The Enterprise Data Model: A Key Ingredient for Successful Data Warehousing
Published: June 1, 1998
The EDM is a key tool that will help us make sure that the warehouse delivers its promised return on investment.
A friend once commented to me, "I can't justify the investment of developing an enterprise data model to support a warehousing effort. Warehousing is focused on dealing with data at the physical level. I need to move data from a physical source to a physical target. A conceptual enterprise data model is not going to help me in that effort".
I can't argue that source to target data migration analysis and design deals with detailed column domain definitions that are not addressed at the conceptual level. However, I think the enterprise data model (EDM) plays a critical role in the planning, design and future success of the enterprise data warehouse. It is precisely because the information sourced to the warehouse is constrained by the type of implementation design issues we wrestle with in column mapping, that we need the EDM. The EDM is a key tool that will help us make sure that the warehouse delivers its promised return on investment. It is the component of data architecture that supports the mission of the data warehouse, to provide business intelligence and enable analysts to form tomorrow's profit making strategies. This article will examine the role of the enterprise data model in a warehousing initiative and provide the rationale for its development.
Enterprise Data Model Definition
In a general sense, a data model defines the objects that are of interest to the business and the rules that describe and govern those objects. John Zachman's Framework for Information Systems Architecture provides a taxonomy for relating the concepts that describe business objects and the concepts that describe an information system and its implementation. Each cell in the Framework represents a model. The rows of the Framework represent the functional purpose and use of the model. The columns represent the who (people), what (data), when (timing/events), where (network), how (process) and why (mission).

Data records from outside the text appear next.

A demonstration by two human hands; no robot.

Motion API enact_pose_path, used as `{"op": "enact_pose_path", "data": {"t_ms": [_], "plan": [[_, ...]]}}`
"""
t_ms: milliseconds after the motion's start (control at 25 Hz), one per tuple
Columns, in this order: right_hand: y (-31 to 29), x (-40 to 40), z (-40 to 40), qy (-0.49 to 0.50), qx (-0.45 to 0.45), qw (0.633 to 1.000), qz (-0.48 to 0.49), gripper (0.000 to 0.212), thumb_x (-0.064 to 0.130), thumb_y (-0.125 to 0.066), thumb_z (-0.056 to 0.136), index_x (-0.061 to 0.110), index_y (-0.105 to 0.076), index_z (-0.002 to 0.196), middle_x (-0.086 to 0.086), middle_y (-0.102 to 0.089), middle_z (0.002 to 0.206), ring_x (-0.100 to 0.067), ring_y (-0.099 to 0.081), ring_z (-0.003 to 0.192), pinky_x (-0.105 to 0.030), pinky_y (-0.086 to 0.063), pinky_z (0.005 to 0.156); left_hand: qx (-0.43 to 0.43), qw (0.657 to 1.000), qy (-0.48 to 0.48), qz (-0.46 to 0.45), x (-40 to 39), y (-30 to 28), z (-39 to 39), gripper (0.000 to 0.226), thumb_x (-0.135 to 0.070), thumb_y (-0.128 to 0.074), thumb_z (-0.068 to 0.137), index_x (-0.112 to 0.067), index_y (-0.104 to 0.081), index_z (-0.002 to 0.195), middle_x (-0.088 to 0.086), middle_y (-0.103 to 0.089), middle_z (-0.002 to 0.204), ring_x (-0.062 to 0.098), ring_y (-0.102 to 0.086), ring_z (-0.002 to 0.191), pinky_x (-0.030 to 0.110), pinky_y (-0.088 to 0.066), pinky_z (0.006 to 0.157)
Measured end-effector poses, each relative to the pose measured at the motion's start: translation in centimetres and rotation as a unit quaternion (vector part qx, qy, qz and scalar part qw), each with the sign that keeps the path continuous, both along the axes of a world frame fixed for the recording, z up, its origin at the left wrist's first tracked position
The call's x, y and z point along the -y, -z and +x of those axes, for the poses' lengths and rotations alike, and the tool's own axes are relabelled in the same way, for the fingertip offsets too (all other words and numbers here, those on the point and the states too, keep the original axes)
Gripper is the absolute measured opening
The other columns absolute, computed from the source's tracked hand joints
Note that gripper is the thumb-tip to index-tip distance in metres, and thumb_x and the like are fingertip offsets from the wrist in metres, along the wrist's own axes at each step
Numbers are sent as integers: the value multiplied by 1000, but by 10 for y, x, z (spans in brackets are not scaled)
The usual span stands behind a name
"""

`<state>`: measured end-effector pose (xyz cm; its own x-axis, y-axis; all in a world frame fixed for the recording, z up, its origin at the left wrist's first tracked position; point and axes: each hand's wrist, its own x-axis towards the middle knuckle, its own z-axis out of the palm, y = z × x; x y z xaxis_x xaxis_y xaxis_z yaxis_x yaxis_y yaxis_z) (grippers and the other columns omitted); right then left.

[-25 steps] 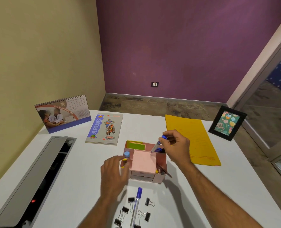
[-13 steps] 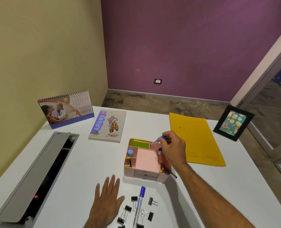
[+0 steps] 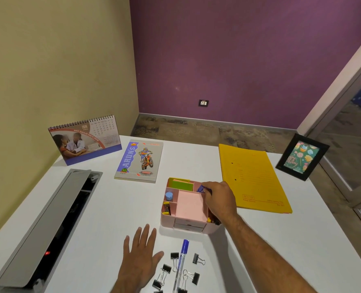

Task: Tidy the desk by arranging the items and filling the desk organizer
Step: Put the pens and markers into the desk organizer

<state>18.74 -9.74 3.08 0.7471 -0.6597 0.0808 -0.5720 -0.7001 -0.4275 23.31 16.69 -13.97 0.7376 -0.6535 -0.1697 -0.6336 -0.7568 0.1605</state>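
Just right of left hand (image 3: 140,264), fingers flat and splayed: blue marker (image 3: 180,265) lying long axis fore-aft among binder clips (image 3: 195,278); right hand (image 3: 218,198) pinching another marker (image 3: 201,188) over pink organizer (image 3: 188,226), farther off.

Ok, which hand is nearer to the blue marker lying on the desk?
Left. The left hand rests flat just left of the blue marker, among the binder clips. The right hand is farther back, over the pink organizer.

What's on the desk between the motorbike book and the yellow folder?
Mostly bare white desk. Only the pink organizer sits toward the near end of that gap between the notebook and the yellow folder, seen from the head camera.
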Motion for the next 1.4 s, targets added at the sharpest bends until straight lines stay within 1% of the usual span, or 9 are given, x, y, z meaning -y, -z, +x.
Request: {"op": "enact_pose_path", "data": {"t_ms": [160, 240, 320, 440, 760, 920, 1040, 1240, 1400], "plan": [[4, 2, -2, -14, -27, 999, -9, 35, 32, -53, 96, 27, -59, 130, 2, -65, 126, -19, -52, 113, -30, -50, 88, -22, 999, -44, 0, 10, -21, -5, 68, -67, -12, 94, -30, -50, 136, 1, -46, 150, 27, -32, 144, 56, -18, 114], [5, 3, -5, -10, -22, 1000, -8, 37, 32, -53, 95, 26, -58, 131, 4, -64, 129, -17, -50, 115, -30, -49, 89, -47, 996, -57, -46, 19, -35, -10, 63, -66, -13, 92, -35, -49, 133, -7, -43, 147, 21, -34, 139, 49, -22, 114], [6, 2, -7, 0, -3, 1000, -3, 39, 31, -53, 95, 23, -57, 132, 3, -62, 131, -18, -50, 117, -31, -49, 91, -58, 992, -57, -92, 30, -45, -16, 55, -68, -20, 90, -36, -56, 115, -15, -50, 126, 13, -41, 126, 40, -28, 107], [7, -2, -11, 5, 48, 999, -11, 39, 28, -56, 92, 19, -58, 130, 0, -63, 130, -20, -50, 118, -33, -49, 92, -86, 991, -54, -85, 53, -61, -30, 43, -68, -40, 87, -34, -62, 101, -17, -50, 114, 9, -41, 118, 37, -28, 103], [14, -2, -21, 15, 137, 990, 26, 26, 21, -61, 89, 16, -66, 114, -1, -68, 115, -16, -54, 107, -23, -47, 80, -89, 995, -55, -3, 79, -65, -46, 40, -56, -54, 87, -28, -65, 114, -7, -53, 124, 16, -44, 120, 37, -33, 101], [13, -1, -29, 53, 220, 968, 105, 17, 17, -66, 87, 16, -71, 103, -3, -70, 101, -14, -61, 92, -4, -41, 67, -135, 976, -99, -137, 77, -72, -52, 26, -55, -55, 89, -34, -63, 104, -20, -55, 115, 7, -41, 119, 34, -26, 102], [4, -6, -35, 33, 273, 941, 197, 13, 13, -69, 85, 17, -72, 97, 0, -73, 95, -14, -66, 89, -14, -52, 63, -179, 938, -110, -277, 80, -84, -57, 13, -49, -60, 90, -40, -57, 99, -29, -52, 104, 6, -41, 109, 22, -33, 95], [-5, -18, -46, -95, 221, 945, 221, 11, 18, -76, 79, 20, -75, 90, 4, -73, 82, -12, -68, 76, -29, -58, 67, -166, 893, -49, -414, 94, -106, -52, 13, -46, -54, 89, -39, -57, 99, -23, -60, 102, 9, -51, 101, 13, -32, 85], [-17, -22, -50, -189, 174, 947, 191, 21, 24, -80, 72, 25, -76, 93, 12, -72, 83, -6, -67, 77, -19, -54, 67, -150, 872, -59, -462, 106, -125, -39, 21, -34, -47, 86, -30, -60, 101, -14, -60, 99, 17, -51, 100, 15, -38, 82]]}}
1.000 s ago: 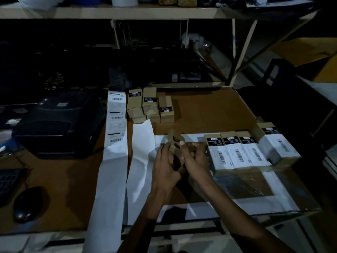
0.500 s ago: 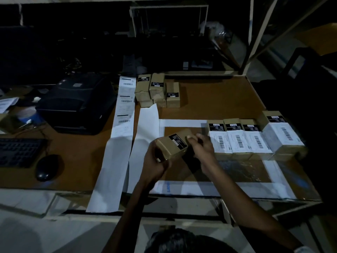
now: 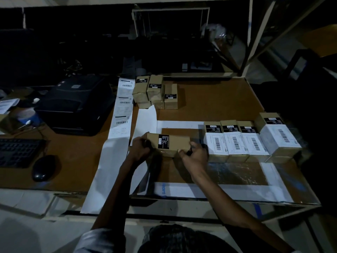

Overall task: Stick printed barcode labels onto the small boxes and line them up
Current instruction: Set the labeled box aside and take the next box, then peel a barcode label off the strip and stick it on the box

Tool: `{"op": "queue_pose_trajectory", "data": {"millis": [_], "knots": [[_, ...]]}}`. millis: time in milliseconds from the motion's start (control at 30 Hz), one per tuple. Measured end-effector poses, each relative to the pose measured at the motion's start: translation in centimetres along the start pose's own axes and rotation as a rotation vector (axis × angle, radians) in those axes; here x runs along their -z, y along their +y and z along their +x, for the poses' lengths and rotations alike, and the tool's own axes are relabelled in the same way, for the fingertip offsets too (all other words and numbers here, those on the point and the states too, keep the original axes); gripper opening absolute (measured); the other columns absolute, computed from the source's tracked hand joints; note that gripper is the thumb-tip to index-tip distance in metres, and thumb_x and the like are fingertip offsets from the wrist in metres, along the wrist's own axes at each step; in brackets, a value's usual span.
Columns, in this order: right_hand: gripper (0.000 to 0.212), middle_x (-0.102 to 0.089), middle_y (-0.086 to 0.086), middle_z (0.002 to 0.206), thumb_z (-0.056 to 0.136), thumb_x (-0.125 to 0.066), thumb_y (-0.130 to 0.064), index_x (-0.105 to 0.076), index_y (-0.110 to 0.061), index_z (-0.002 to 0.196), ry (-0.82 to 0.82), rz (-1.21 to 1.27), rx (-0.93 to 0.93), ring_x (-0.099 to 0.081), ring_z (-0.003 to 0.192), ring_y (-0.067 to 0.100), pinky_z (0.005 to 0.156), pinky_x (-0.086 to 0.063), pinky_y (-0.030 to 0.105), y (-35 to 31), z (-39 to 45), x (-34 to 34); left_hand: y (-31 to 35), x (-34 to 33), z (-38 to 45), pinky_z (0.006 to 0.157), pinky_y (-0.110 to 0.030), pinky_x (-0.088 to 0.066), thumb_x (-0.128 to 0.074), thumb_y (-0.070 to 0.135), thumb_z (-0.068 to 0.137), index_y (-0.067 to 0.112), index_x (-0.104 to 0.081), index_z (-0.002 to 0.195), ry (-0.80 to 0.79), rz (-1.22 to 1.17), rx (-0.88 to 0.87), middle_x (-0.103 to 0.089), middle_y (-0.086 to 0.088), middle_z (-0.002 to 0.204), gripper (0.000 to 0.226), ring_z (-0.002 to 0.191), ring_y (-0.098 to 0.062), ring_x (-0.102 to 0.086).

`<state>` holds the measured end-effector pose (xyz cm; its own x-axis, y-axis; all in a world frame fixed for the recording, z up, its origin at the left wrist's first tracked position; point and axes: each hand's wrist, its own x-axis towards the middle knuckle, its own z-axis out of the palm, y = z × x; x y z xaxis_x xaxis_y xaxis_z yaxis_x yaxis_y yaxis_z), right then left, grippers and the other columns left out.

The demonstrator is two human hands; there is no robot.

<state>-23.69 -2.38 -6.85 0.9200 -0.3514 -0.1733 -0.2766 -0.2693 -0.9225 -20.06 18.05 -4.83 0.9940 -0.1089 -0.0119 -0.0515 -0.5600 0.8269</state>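
The left hand [image 3: 140,147] is covering the left end of the small brown cardboard box with a black sticker [image 3: 168,145], and the right hand [image 3: 196,156] is hiding its near right corner. The sticker's print is reading too small to make out. The flat black keyboard [image 3: 19,152] is running off the left edge. The shelving beyond the brown wooden worktop [image 3: 209,99] is sinking into darkness.

Both bare forearms reaching forward, left hand [image 3: 140,147] curled around one end of a small box [image 3: 168,145], right hand [image 3: 196,157] gripping the opposite end, fingers bent
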Motion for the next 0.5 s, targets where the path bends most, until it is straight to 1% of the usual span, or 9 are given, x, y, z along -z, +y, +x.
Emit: {"op": "queue_pose_trajectory", "data": {"millis": [67,100,200,267,300,367,400,467,500], "knots": [[0.054,-0.065,0.005,0.123,0.087,-0.077,-0.022,-0.056,-0.015,0.136,-0.018,-0.028,0.000,-0.061,0.104,0.016,0.089,-0.051,0.031,0.0,0.3,-0.2,-0.3,0.1,0.2,0.088,-0.037,-0.058,-0.067,0.007,0.089,0.007,-0.069,0.098,-0.034,0.093,0.049,-0.072,-0.011,0.100,0.009,0.098,-0.026,-0.069],[0.053,-0.065,0.004,0.124,0.087,-0.077,-0.022,-0.056,-0.017,0.136,-0.021,-0.042,0.002,-0.061,0.106,0.015,0.089,-0.051,0.031,-0.1,0.4,-0.2,-0.5,0.1,0.4,0.090,-0.041,-0.057,-0.068,0.012,0.089,0.007,-0.068,0.100,-0.045,0.092,0.054,-0.071,-0.010,0.100,0.012,0.099,-0.028,-0.068],[0.050,-0.064,0.001,0.124,0.089,-0.075,-0.021,-0.055,-0.019,0.135,-0.020,-0.070,0.007,-0.059,0.106,0.012,0.085,-0.049,0.028,-0.1,0.5,-0.3,-0.4,0.0,0.3,0.091,-0.042,-0.056,-0.069,0.037,0.079,0.007,-0.064,0.111,-0.061,0.105,0.052,-0.070,-0.009,0.106,0.045,0.101,-0.024,-0.066],[0.047,-0.062,0.000,0.124,0.090,-0.073,-0.024,-0.055,-0.023,0.134,-0.005,-0.141,0.014,-0.060,0.108,0.015,0.079,-0.047,0.028,-0.3,0.5,-0.3,0.0,-0.2,0.4,0.092,-0.045,-0.056,-0.074,0.024,0.085,0.004,-0.058,0.121,-0.058,0.093,0.034,-0.068,-0.013,0.115,0.045,0.105,-0.022,-0.064],[0.046,-0.060,0.000,0.124,0.090,-0.073,-0.026,-0.055,-0.026,0.133,0.014,-0.197,0.018,-0.059,0.106,0.016,0.076,-0.045,0.029,-0.6,0.4,-0.3,0.4,-0.5,0.5,0.090,-0.041,-0.057,-0.070,0.015,0.091,0.002,-0.055,0.128,-0.047,0.086,0.022,-0.065,-0.015,0.122,0.042,0.110,-0.023,-0.062],[0.045,-0.054,0.002,0.128,0.089,-0.072,-0.031,-0.055,-0.030,0.131,0.087,-0.312,0.051,-0.057,0.104,0.018,0.074,-0.042,0.028,-1.3,0.1,-0.4,0.9,-0.8,0.9,0.075,-0.020,-0.057,-0.050,0.009,0.103,-0.001,-0.043,0.143,-0.012,0.091,0.058,-0.052,-0.019,0.141,0.042,0.129,-0.031,-0.052],[0.045,-0.050,0.004,0.130,0.089,-0.072,-0.032,-0.055,-0.030,0.130,0.122,-0.360,0.079,-0.057,0.105,0.021,0.073,-0.041,0.028,-1.7,-0.1,-0.5,0.8,-0.6,0.9,0.071,-0.015,-0.054,-0.047,0.009,0.104,0.000,-0.036,0.148,-0.012,0.065,0.105,-0.045,-0.018,0.148,0.046,0.137,-0.033,-0.045],[0.045,-0.046,0.005,0.134,0.089,-0.071,-0.030,-0.056,-0.028,0.131,0.164,-0.400,0.159,-0.056,0.110,0.024,0.075,-0.041,0.029,-2.8,-0.4,-1.0,-1.4,0.1,1.3,0.088,-0.020,-0.048,-0.064,0.005,0.093,0.007,-0.028,0.154,-0.016,-0.018,0.100,-0.038,-0.012,0.156,0.071,0.142,-0.029,-0.040],[0.043,-0.046,0.005,0.135,0.090,-0.071,-0.026,-0.058,-0.025,0.130,0.162,-0.380,0.202,-0.056,0.112,0.024,0.077,-0.041,0.028,-3.5,-0.4,-1.4,-2.3,0.6,1.5,0.093,-0.025,-0.045,-0.069,-0.001,0.086,0.011,-0.028,0.155,-0.010,0.013,0.068,-0.037,-0.009,0.156,0.081,0.140,-0.026,-0.041]]}}
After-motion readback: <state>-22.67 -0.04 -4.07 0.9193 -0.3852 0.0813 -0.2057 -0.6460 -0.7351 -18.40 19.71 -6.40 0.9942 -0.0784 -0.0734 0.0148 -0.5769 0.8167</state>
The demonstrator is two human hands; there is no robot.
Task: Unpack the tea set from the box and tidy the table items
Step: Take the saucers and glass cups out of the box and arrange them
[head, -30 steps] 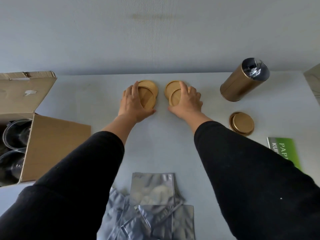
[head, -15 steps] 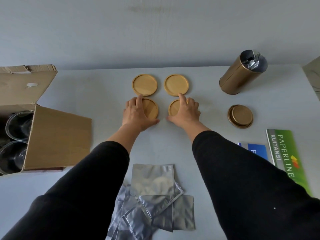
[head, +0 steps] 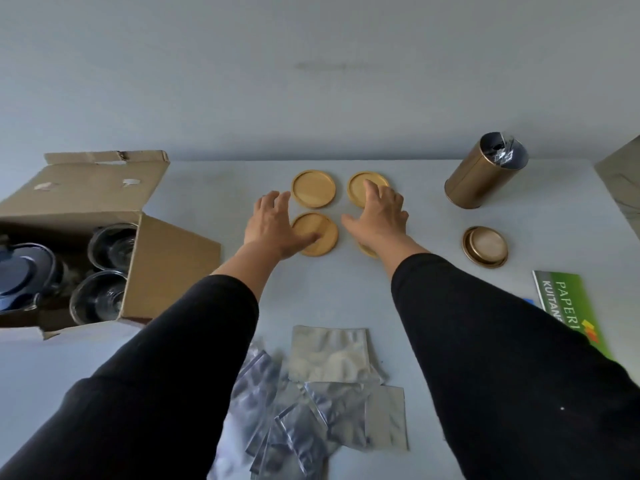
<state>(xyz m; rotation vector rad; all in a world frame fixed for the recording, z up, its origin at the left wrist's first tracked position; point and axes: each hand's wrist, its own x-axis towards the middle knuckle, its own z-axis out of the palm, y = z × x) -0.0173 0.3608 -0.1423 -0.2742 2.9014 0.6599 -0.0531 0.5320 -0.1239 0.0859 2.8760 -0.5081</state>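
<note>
- Fingers of both hands were spread and relaxed, gripping nothing: left hand (head: 273, 225) over the near-left coaster (head: 320, 237), right hand (head: 379, 216) covering the near-right coaster (head: 367, 250).
- Box (head: 166, 251) at left held glasses (head: 110, 244); lifting them upright, one at a time, seemed wise.

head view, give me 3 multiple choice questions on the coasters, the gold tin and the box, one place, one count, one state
1. Where does the tin lid lie?
A. on the gold tin
B. on the table, nearer the person than the gold tin
C. inside the box

2. How many wooden coasters show?
A. two
B. four
C. six

3. How is the gold tin?
A. open, foil showing at its mouth
C. lying flat
B. closed by its lid

Answers:
1 B, the lid rests apart from the tin, on the table.
2 B, two far coasters and two near ones, the right hand covering most of one.
3 A, the top is uncovered and crinkled foil shows inside.
</note>
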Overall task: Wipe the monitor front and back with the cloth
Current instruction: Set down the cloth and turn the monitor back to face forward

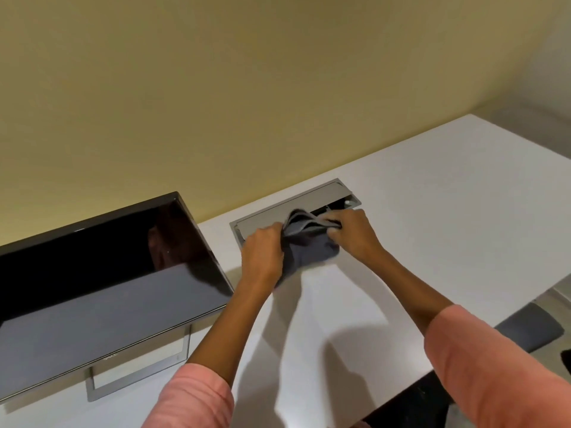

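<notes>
A black monitor (102,282) with a dark, switched-off screen stands on its grey stand at the left of the white desk (432,211), its screen facing me. To its right a grey cloth (304,242) is bunched between both hands, just above the desk. My left hand (262,254) grips the cloth's left side. My right hand (352,230) pinches its upper right edge. Both hands are well right of the monitor and do not touch it.
A grey cable hatch (278,214) is set into the desk behind the hands, close to the yellow wall (247,88). A dark chair seat (531,332) shows past the desk's right edge. My pink sleeves cover both forearms.
</notes>
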Demonstrator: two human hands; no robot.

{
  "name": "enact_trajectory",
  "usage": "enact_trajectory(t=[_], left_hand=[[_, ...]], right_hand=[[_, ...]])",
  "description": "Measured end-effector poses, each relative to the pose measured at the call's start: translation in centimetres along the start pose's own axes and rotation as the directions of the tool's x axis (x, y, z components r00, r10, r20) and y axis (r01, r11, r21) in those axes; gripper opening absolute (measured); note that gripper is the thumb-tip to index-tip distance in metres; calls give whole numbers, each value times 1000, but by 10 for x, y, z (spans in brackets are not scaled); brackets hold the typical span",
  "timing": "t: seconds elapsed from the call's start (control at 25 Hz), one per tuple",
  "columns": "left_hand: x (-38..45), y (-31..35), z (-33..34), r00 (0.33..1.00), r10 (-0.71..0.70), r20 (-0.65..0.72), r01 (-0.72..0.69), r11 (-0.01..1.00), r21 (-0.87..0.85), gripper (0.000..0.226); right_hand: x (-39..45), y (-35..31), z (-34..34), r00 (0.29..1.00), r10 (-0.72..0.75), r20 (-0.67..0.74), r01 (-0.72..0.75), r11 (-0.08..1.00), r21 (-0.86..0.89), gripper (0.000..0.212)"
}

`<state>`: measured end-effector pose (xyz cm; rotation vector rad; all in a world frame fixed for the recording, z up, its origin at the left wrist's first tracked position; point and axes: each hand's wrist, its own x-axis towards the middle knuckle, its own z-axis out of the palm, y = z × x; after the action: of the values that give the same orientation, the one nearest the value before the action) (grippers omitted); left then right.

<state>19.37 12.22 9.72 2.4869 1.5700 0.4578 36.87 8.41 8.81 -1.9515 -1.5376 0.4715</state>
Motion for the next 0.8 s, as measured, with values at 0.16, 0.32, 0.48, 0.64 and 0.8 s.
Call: enact_trajectory(t=[0.16,0.32,0.48,0.64,0.8], left_hand=[[-4,-6,13,949,219,-225,-192,972,135,58],[-56,-21,78,885,142,443,-271,931,243,53],[-81,-21,112,844,63,533,-160,977,138,48],[-59,-21,124,915,27,403,-32,999,6,50],[-49,-23,144,868,67,493,-84,996,13,67]], right_hand=[[5,13,-2,984,-148,-103,149,989,4,34],[-31,72,43,914,-36,403,217,884,-414,41],[-58,101,67,858,-62,511,367,769,-524,18],[-40,89,96,927,-261,270,370,757,-539,28],[-30,95,138,912,-47,408,259,838,-481,57]])
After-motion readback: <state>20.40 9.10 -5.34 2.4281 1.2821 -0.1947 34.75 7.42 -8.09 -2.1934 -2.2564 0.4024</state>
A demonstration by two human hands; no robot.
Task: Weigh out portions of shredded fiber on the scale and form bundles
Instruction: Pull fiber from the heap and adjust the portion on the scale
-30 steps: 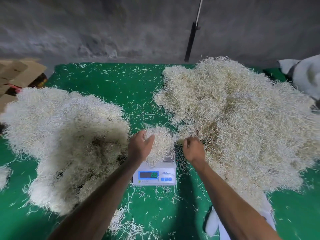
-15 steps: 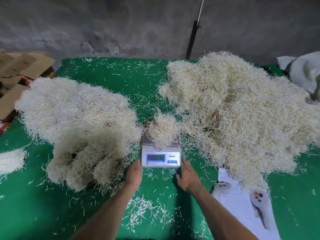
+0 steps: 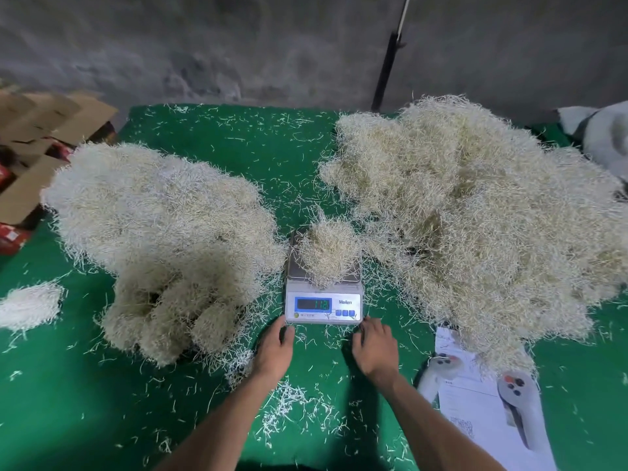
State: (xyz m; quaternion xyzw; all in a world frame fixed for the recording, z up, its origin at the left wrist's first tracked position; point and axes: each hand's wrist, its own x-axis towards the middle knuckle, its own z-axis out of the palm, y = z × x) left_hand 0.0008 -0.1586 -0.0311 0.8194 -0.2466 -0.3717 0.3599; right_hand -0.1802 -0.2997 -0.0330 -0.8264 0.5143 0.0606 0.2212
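Note:
A small white digital scale (image 3: 323,305) stands mid-table with its blue display lit. A small portion of pale shredded fiber (image 3: 329,250) sits on its pan. My left hand (image 3: 276,348) rests on the green table just in front of the scale's left corner, fingers relaxed and holding nothing. My right hand (image 3: 375,345) lies likewise by the right front corner, fingertips near the scale's edge. A big loose heap of fiber (image 3: 475,212) fills the right side. To the left lies a second heap with rounded bundles (image 3: 163,232) at its front.
The green table cover (image 3: 68,402) is strewn with loose strands. A small white fiber clump (image 3: 29,304) lies at the left edge. White paper sheets (image 3: 475,413) with two handheld devices (image 3: 516,402) lie at the right front. Cardboard boxes (image 3: 44,130) stand at back left.
Both hands left the portion on the scale and drew back to the table in front of it. The view has tilted down, showing the papers and devices.

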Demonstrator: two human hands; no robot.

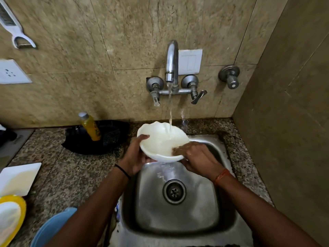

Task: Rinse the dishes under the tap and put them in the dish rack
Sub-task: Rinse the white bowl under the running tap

Zachman's Framework is introduced here for two reasons. First, to illustrate that the data model satisfies only one perspective of information systems architecture, the "what" column. Second, primarily to distinguish between different types of data models:
Row 1 – the planners model – enterprise scope
The owners model (Row 2) is the enterprise data model discussed here. This model defines the common terms and strategic business rules for corporate entities without technology constraints. In this model, Customer and Product are defined as conceptual enterprise-wide entities. The critical business rules that govern the management of each entity are defined with a common corporate viewpoint.
The EDM is an entity relationship model with primary entities, common supertypes, important subtypes, and important attributes defined. Many-to-many relationships are not resolved. The scope of the EDM should cross-functional and organizational boundaries. There is no such thing as a Sales and Marketing ‘enterprise data model'. In this case, the model is a conceptual data model drawn from a functional perspective, not an EDM.
Benefits of the Enterprise Data Model to a Warehousing Initiative
Some familiar data architecture challenges:
The above list of challenges looks familiar to anyone who has worked on defining the data architecture for a data warehouse. Ironically, this list is not from current warehousing literature, but from an old slide on data modeling challenges and its review shows that the enterprise data model seeks to conquer the same challenges that we face in data warehousing. The challenges in defining the data architecture for warehousing lie in achieving data integration, promoting information reuse, and providing business intelligence. The EDM will help define a current and future data architecture that meets those challenges.
1. The EDM provides an enterprise perspective.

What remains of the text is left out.